This roasted salsa verde is full of flavor and is a fantastic Whole30 salsa for your warm weather Whole30. Packed with roasted tomatillos, jalapeño, poblano pepper, and tomato, this garlicky Whole30 salsa will become your new favorite salsa verde, I pinky promise. Of course, it’s not just a Whole30 salsa – it’s a “for everybody all the time on everything” salsa, too. Just saying! Comes together perfectly in my favorite food processor.
Salsa verde isn’t my favorite. No, I prefer the smoky varieties that come delivered alongside their green sibling: the depth, the garlic, the richness. I’ll take a bowl of the deep red sauce over the bright green stuff any day. Except, of course, on roasted salsa verde (AKA perfect Whole30 salsa) day.
If you’ve ever done a Whole30, you’ve probably ended up at Chipotle once or twice, having scoured the interwebs for compliant restaurants because you are just so freaking tired of making mayonnaise. So you find yourself at Chipotle, ordering a carnitas salad bowl topped with tons of salsa and extra guac.
“Yeah, I know guac is extra,” you say.
“So how much?” they ask.
“As much as you can legally give me,” you reply.
It’s cool. You need flavor in your carnitas bowl, and you can’t have cheese, so.
So… salsa. Whole30 salsa, which, of course, is actually salsa otherwise approved for everyone, but it doesn’t have sugar in it and everything has sugar in it (or so you have realized by day 2), so you’re really freaking excited. And this roasted salsa verde they have at Chipotle? It’s actually kind of delicious, with its black flecks of charred flavor dotting the deeper green sauce.

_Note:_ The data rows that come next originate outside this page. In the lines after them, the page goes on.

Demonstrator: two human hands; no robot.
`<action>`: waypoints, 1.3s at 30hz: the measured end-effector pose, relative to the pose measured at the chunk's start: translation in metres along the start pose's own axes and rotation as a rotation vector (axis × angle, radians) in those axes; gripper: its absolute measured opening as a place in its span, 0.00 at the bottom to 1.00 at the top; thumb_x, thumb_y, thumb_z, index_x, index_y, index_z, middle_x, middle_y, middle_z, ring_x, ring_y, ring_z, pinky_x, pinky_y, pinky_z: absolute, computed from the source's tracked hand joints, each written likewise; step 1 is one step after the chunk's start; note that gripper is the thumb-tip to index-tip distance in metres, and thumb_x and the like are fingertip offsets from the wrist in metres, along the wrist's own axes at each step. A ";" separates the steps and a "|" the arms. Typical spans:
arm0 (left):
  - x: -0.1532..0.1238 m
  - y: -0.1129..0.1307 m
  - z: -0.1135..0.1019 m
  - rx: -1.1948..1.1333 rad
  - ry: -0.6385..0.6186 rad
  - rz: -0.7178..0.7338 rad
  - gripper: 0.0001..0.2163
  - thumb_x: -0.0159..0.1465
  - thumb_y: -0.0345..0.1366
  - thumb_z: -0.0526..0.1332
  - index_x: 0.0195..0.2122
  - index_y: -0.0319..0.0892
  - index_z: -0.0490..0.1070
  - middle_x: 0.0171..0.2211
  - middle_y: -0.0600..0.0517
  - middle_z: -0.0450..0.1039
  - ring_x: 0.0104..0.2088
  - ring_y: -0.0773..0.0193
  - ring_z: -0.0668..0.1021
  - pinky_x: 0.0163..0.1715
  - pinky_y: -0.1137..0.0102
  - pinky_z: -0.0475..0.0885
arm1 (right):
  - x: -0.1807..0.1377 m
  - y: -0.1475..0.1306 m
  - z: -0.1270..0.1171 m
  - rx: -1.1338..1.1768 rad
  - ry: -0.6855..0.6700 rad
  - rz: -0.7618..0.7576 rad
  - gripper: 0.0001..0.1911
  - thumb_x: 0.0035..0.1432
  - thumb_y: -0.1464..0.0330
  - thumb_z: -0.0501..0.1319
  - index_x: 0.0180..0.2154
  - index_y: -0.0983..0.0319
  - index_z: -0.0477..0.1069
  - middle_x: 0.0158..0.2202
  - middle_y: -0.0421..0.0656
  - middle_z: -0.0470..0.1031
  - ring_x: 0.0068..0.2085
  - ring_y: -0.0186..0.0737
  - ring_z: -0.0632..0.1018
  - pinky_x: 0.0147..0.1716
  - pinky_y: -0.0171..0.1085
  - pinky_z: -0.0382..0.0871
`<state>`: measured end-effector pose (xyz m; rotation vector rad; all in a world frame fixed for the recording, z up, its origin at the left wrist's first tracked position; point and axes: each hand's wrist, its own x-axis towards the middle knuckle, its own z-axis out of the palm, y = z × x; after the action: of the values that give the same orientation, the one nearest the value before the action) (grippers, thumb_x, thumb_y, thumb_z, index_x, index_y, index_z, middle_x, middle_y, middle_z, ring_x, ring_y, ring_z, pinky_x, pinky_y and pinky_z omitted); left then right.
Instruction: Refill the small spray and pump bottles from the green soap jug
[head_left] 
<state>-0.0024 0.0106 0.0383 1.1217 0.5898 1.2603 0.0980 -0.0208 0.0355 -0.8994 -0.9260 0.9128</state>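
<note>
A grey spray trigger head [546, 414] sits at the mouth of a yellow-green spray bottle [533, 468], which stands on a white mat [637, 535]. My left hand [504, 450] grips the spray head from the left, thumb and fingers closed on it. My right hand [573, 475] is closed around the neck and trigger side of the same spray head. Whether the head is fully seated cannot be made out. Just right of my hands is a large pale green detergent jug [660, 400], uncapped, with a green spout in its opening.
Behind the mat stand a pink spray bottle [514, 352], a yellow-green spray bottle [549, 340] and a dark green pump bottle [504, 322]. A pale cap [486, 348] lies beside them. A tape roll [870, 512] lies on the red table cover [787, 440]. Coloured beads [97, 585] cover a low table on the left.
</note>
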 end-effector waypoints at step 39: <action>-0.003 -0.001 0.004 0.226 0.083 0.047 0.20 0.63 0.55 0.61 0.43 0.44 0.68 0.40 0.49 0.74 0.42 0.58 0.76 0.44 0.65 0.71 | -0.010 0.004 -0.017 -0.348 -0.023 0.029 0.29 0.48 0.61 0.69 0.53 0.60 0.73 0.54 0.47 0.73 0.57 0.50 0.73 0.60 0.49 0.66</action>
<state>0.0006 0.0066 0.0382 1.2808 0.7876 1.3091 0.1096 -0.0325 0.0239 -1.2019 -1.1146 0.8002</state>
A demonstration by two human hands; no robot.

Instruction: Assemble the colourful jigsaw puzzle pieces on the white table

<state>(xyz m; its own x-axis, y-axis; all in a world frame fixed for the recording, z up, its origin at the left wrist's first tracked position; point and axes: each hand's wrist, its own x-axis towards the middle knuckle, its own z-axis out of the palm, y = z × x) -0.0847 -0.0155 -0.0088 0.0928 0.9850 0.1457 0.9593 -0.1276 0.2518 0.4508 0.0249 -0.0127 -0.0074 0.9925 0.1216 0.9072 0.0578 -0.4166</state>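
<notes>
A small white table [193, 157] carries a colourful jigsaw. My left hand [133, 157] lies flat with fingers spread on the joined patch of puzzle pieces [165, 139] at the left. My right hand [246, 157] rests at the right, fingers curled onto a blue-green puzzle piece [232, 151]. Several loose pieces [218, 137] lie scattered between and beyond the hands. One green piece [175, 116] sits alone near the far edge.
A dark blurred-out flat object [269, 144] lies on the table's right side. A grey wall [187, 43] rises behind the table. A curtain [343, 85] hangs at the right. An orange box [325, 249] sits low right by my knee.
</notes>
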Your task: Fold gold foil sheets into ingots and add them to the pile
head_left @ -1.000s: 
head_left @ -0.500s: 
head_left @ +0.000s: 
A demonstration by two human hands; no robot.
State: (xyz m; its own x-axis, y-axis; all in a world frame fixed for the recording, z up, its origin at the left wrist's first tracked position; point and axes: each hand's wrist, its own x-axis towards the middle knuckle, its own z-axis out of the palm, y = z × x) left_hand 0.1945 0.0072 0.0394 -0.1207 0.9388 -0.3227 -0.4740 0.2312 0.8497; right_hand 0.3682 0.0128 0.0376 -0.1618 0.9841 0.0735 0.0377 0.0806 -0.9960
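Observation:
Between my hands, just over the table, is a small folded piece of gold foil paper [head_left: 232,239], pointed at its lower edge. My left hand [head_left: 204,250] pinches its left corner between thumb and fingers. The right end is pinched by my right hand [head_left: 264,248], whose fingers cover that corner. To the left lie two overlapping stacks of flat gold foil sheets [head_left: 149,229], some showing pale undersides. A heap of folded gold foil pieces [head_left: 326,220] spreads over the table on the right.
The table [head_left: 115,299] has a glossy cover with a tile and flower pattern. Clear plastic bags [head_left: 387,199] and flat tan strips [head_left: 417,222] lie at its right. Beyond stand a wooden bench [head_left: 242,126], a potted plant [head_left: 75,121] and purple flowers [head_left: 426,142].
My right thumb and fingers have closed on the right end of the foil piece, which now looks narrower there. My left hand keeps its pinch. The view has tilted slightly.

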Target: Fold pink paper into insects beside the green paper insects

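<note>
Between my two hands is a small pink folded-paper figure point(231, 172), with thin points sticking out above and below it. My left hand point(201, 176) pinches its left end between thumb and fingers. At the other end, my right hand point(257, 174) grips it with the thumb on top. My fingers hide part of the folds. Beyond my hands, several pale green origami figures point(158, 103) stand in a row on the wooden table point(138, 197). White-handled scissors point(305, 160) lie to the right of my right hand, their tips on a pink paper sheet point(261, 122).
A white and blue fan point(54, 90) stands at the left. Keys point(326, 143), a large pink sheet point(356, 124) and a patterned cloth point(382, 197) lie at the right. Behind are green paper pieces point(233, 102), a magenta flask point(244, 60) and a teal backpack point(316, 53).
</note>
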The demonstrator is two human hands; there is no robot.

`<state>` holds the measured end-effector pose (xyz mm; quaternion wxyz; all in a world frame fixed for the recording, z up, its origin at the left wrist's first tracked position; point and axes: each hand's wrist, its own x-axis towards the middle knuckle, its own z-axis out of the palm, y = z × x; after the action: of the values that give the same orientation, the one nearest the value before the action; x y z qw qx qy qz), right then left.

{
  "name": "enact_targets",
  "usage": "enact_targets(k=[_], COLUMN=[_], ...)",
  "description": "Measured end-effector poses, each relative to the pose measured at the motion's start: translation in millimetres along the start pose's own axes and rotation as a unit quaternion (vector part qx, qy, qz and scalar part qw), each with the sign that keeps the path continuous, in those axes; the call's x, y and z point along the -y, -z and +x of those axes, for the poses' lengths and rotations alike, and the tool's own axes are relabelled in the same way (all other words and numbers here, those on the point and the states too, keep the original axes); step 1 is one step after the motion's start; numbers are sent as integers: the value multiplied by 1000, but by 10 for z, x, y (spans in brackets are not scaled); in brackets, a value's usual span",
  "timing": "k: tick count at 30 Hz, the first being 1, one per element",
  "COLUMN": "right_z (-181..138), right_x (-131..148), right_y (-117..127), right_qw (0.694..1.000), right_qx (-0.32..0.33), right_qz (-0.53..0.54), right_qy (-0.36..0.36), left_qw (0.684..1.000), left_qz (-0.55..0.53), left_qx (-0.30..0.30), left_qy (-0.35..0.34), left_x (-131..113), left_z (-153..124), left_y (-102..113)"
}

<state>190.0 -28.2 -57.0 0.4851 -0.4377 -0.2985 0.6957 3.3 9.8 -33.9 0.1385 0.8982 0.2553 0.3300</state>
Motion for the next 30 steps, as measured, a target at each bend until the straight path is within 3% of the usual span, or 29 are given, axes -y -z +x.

That roasted salsa verde inspired me when I felt inspired to recreate the Whole30 favorite, carnitas bowls, at home! We tired of eating chicken salad out of the plastic container every day and opted, instead, for a week of filling, ridiculously flavorful carnitas bowls à la Chipotle. But, of course, you can’t have a Whole30 carnitas bowl without Whole30 salsa (and freaking tons of it), right? Enter… the roasted tomatillo salsa.
I knew I wanted to deepen the flavor by roasting everything, including a jalapeño and a poblano pepper, but I kept the garlic raw for a bit of extra garlicky flavor and bite. There’s plenty of cilantro and even a bit of white vinegar, which I find adds the perfect tang to so many Mexican sauces, like my awesome avocado salsa (another fab Whole30 salsa you should pin right now, pretty much).
It’s perfect with chips, if you’re not doing the Whole30 thing, and a fantastic base for a tortilla-less soup, if you are. Drench everything in it, especially my Whole30 carnitas bowls. Oh, and make sure you’re subscribed so you don’t miss more delish paleo and Whole30 recipes!
You’ll love this roasted salsa verde because it’s got the richness and major flavor that it’s so easy to miss in regular salsa verdes. And if you’re doing a round, this might just become your very favorite Whole30 salsa!
Make these Chipotle copycat Whole30 carnitas bowls to put this Whole30 salsa to fantastic use:
Roasted Salsa Verde with Tomatillos and Chiles (Whole30 Salsa)
This roasted salsa verde is full of flavor and is a fantastic Whole30 salsa for your warm weather Whole30. Packed with roasted tomatillos, jalapeño, poblano pepper, and tomato, this garlicky Whole30 salsa will become your new favorite salsa verde, I pinky promise.
- 1 1/2 pounds tomatillos husks removed and washed
- 1/2 - 1 jalapeño see notes
- 1 poblano pepper
- 1/2 white onion cut into 1/4s
- 1 Roma tomato halved
- 2 cloves garlic peeled
- 1/4 - 1/2 cup cilantro
- 1 1/2 teaspoon white vinegar
- 1/2 teaspoon salt
Preheat broiler. Place tomatillos, jalapeño, poblano pepper, and onion on baking sheet. Broil until blackened and charred, turning with tongs to ensure all of skin is blackened. Remove from broiler and let cool slightly.
Pull stem of poblano out and remove seeds as well. Discard. Transfer tomatillos, poblano, jalapeno, as well as Roma tomato, garlic, 1/4 cup cilantro, white vinegar, and salt to food processor. Process until pretty uniform. Taste and add more cilantro or salt, if desired. Process until desired texture.
Use the jalapeño to customize the spiciness. Remove seeds and use only half a jalapeño if you want a mild salsa. Keep seeds in pepper and use entire jalapeño if you want it a bit spicier!
Keep in airtight container in the fridge for 2 weeks.